-- TASK ITEM --
The answer must consist of the entries, copied exactly and in full.

START DATA PROVIDED

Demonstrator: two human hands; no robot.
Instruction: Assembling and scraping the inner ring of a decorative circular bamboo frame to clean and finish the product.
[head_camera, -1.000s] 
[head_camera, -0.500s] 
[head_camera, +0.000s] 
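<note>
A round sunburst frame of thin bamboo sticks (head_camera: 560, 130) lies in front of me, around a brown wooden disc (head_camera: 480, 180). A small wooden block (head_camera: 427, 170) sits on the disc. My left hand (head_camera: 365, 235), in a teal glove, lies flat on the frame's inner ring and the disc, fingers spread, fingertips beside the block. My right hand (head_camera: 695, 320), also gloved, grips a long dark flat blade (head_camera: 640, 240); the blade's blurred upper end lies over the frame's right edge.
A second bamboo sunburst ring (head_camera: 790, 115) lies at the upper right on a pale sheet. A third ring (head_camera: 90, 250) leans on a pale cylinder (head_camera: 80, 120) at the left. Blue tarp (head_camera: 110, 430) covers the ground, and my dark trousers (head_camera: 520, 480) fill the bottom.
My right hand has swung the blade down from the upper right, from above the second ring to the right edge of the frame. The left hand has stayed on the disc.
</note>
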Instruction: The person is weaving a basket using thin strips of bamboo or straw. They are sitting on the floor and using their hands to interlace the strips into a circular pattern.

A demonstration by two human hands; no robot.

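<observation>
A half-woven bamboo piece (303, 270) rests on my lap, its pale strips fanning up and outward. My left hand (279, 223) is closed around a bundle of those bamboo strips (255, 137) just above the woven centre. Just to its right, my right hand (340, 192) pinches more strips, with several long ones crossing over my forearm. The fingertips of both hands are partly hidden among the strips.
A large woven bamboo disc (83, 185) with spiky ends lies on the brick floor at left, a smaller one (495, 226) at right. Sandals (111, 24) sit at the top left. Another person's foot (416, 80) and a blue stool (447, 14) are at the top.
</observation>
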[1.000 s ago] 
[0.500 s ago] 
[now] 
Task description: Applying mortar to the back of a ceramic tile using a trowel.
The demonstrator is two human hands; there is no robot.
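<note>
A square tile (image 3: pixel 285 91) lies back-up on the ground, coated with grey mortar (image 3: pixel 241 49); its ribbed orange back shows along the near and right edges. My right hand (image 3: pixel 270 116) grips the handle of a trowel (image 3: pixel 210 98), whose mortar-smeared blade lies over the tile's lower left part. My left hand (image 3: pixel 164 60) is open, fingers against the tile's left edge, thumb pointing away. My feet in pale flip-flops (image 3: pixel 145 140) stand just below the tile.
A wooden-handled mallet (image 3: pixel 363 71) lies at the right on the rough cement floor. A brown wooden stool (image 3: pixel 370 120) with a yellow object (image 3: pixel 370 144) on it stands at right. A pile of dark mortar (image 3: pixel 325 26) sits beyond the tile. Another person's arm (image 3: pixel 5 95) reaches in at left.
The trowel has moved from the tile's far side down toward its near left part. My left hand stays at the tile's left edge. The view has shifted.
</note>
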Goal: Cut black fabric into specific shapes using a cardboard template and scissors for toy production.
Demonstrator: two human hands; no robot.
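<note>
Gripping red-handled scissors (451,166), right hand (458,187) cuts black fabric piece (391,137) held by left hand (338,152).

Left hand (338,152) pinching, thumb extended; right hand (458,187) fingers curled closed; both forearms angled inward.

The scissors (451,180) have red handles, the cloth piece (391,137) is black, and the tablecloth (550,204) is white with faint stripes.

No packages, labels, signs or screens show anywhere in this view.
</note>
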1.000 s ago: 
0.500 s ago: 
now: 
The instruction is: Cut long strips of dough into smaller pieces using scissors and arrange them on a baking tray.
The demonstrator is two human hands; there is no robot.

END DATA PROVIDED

-- RESPONSE FOR THIS EXERCISE --
Demonstrator: two human hands; no robot.
Instruction: Assembling and scraping the inner ring of a decorative circular bamboo frame to clean and finish the product.
[head_camera, -1.000s] 
[head_camera, -0.500s] 
[head_camera, +0.000s] 
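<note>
A round sunburst frame of thin bamboo sticks (head_camera: 560, 130) lies in front of me, around a brown wooden disc (head_camera: 480, 180). A small wooden block (head_camera: 427, 170) sits on the disc. My left hand (head_camera: 365, 235), in a teal glove, lies flat on the frame's inner ring and the disc, fingers spread, fingertips beside the block. My right hand (head_camera: 695, 320), also gloved, grips a long dark flat blade (head_camera: 640, 240); the blade's blurred upper end lies over the frame's right edge.
A second bamboo sunburst ring (head_camera: 790, 115) lies at the upper right on a pale sheet. A third ring (head_camera: 90, 250) leans on a pale cylinder (head_camera: 80, 120) at the left. Blue tarp (head_camera: 110, 430) covers the ground, and my dark trousers (head_camera: 520, 480) fill the bottom.
My right hand has swung the blade down from the upper right, from above the second ring to the right edge of the frame. The left hand has stayed on the disc.
</note>
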Instruction: The person is weaving a basket using thin strips of bamboo or straw. They are sitting on the floor and using their hands to interlace the strips into a circular pattern.

A demonstration by two human hands; no robot.

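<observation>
A half-woven bamboo piece (303, 270) rests on my lap, its pale strips fanning up and outward. My left hand (279, 223) is closed around a bundle of those bamboo strips (255, 137) just above the woven centre. Just to its right, my right hand (340, 192) pinches more strips, with several long ones crossing over my forearm. The fingertips of both hands are partly hidden among the strips.
A large woven bamboo disc (83, 185) with spiky ends lies on the brick floor at left, a smaller one (495, 226) at right. Sandals (111, 24) sit at the top left. Another person's foot (416, 80) and a blue stool (447, 14) are at the top.
</observation>
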[1.000 s ago] 
[0.500 s ago] 
[now] 
Task description: Applying mortar to the back of a ceramic tile using a trowel.
The demonstrator is two human hands; there is no robot.
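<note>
A square tile (image 3: pixel 285 91) lies back-up on the ground, coated with grey mortar (image 3: pixel 241 49); its ribbed orange back shows along the near and right edges. My right hand (image 3: pixel 270 116) grips the handle of a trowel (image 3: pixel 210 98), whose mortar-smeared blade lies over the tile's lower left part. My left hand (image 3: pixel 164 60) is open, fingers against the tile's left edge, thumb pointing away. My feet in pale flip-flops (image 3: pixel 145 140) stand just below the tile.
A wooden-handled mallet (image 3: pixel 363 71) lies at the right on the rough cement floor. A brown wooden stool (image 3: pixel 370 120) with a yellow object (image 3: pixel 370 144) on it stands at right. A pile of dark mortar (image 3: pixel 325 26) sits beyond the tile. Another person's arm (image 3: pixel 5 95) reaches in at left.
The trowel has moved from the tile's far side down toward its near left part. My left hand stays at the tile's left edge. The view has shifted.
</note>
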Goal: Cut black fabric into specific shapes using a cardboard template and scissors for toy production.
Demonstrator: two human hands; no robot.
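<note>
Gripping red-handled scissors (451,166), right hand (458,187) cuts black fabric piece (391,137) held by left hand (338,152).

Left hand (338,152) pinching, thumb extended; right hand (458,187) fingers curled closed; both forearms angled inward.

The scissors (451,180) have red handles, the cloth piece (391,137) is black, and the tablecloth (550,204) is white with faint stripes.

No packages, labels, signs or screens show anywhere in this view.
</note>
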1.000 s ago: 
0.500 s ago: 
now: 
The instruction is: Cut long strips of dough into smaller pieces using scissors and arrange them on a baking tray.
The demonstrator is two human hands; there is no robot.

The complete answer has been presented.